The artificial neuron

The complexity of the human nervous system built up of neurons is quite staggering, with neurons receiving, processing and transmitting electrochemical signals .the artificial neuron is designed to duplicate this very complex task.
Each unit performs a relatively simple job: takes in values from external sources and use this to compute an output signal which is propagated to other neurons. In addition to processing, another task is the adjustment of the weights. Within Neural Network it is useful to distinguish three types of units: input units which receive data from outside the neural network, output units which send data out of the neural network, and hidden layers whose input and output signals remain within the neural network.

During training, weights can be updated either synchronously or asynchronously. With synchronous updating, all units update their activation simultaneously; with asynchronous updating, each unit has a (usually fixed) probability of updating its activation at a time t, and usually only one unit will be able to do this at a time. In some cases the latter model has some advantages.
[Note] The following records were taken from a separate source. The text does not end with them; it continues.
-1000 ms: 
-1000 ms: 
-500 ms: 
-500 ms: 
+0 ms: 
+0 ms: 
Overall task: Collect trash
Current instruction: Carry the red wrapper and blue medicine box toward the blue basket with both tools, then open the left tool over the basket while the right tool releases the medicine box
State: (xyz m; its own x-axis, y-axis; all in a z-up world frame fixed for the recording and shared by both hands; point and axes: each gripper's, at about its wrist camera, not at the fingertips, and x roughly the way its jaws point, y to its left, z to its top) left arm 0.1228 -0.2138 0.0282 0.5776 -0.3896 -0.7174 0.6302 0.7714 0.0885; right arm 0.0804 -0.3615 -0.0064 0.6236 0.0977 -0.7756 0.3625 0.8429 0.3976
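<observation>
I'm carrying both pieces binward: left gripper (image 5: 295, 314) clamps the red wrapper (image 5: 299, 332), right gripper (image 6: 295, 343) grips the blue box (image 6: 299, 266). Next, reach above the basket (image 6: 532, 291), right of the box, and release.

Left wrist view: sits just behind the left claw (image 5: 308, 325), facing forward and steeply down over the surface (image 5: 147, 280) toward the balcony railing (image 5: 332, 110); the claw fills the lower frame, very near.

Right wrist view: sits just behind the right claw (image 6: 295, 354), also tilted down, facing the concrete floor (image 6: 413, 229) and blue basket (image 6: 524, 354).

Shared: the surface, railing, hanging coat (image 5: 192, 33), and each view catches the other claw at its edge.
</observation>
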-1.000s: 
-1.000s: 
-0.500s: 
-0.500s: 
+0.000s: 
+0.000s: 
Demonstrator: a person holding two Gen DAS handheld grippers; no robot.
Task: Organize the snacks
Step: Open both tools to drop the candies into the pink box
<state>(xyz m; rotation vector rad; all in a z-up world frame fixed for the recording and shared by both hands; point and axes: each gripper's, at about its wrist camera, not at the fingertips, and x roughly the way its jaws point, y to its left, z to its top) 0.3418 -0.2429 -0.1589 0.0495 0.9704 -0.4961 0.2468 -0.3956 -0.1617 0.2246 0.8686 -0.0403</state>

The basic methodology behind is , a set of inputs applied (which may be output of some other neuron ) .this input is multiplied to a arbitrary weight and then all the weighted inputs are summed up and then checked to determine the activation level .For the input applied there is a fixed target response desired at the output. The error resulting from the output produced and the desired output is used to change the weights, and thus gradually the desired output is found with acceptable error .This process is called learning.
For the learning process to be accurate the data set for training should be large and should cover a significant part of operating conditions, with relatively less noise.

Disadvantages: – it requires large amount of data to train, and it takes much processing time to train large neural nets.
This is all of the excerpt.